Can anyone help me compute the Fourier transform of $ 1/|x|^{n-\alpha} $ in $\mathbb{R}^n $ where $ 0 < \alpha < n $ ? Somehow it becomes the principal value of $ 1/|x|^\alpha $ which I can't figure out.

Answer 1

This is not all that simple a calculation. A standard technique (see, e.g., Stein's Singular Integrals, III.3) is to remember that the Fourier transform of the Gaussian is another Gaussian, and to use that as an auxiliary function.
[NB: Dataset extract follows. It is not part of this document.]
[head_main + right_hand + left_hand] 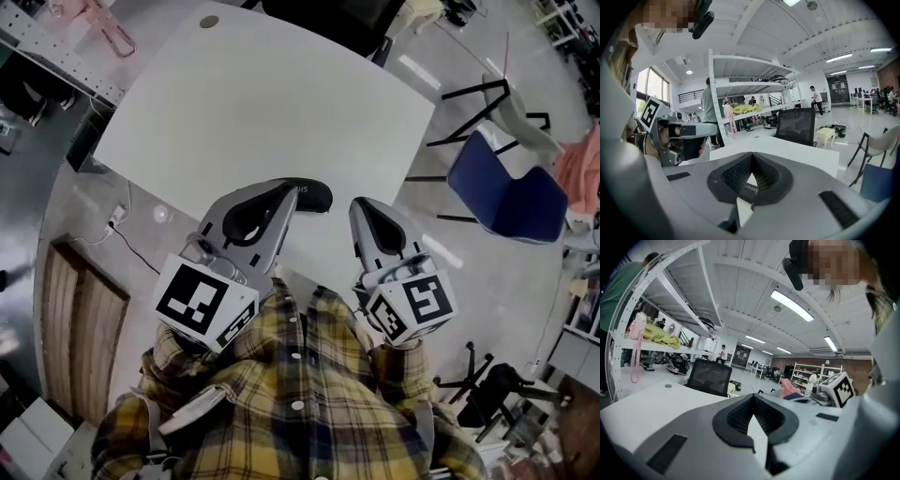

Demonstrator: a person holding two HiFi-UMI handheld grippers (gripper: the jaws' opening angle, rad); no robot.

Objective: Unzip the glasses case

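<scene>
Bearing glasses case (317,197): white table (262,103); blue chair (506,192) near.

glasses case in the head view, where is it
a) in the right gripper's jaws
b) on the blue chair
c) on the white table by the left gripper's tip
c: the glasses case lies on the white table beside the left gripper.

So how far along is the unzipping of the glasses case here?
Done: nothing that shows. The glasses case lies at the near edge of the table, and its zip can't be made out. In hand: nothing. The left gripper and right gripper are both shut and empty, close to the case. Left: gripping the case and all the unzipping.
</scene>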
That is to say, if

$$f(x) = e^{-\pi \delta |x|^2},$$ then $$\hat{f}(\xi) = \delta^{-\frac{n}{2}} e^{-\frac{\pi |\xi|^2}{\delta}}.$$

This is useful because if one invokes a change of variable in the definition of the Gamma function one retrieves the following identity: $$ \int_0^\infty e^{-\pi \delta |x|^2} \delta^{\beta -1} d\delta = \frac{\Gamma(\beta)}{(\pi|x|^2)^\beta}$$ Taking the Fourier transform of the above expression with respect to $x$ yields $$\int_0^\infty \delta^{\beta - \frac{n}{2} -1} e^{- \pi |\xi|^2 / \delta} d\delta = \int_0^\infty s^{-1 + \frac{n}{2} -\beta} e^{-\pi s |\xi|^2} ds = \frac{\Gamma(\frac{n}{2} -\beta)}{(\pi |\xi|^2)^{\frac{n}{2} -\beta}} $$ Setting $\beta = \frac{n-\alpha}{2}$, we get the desired result.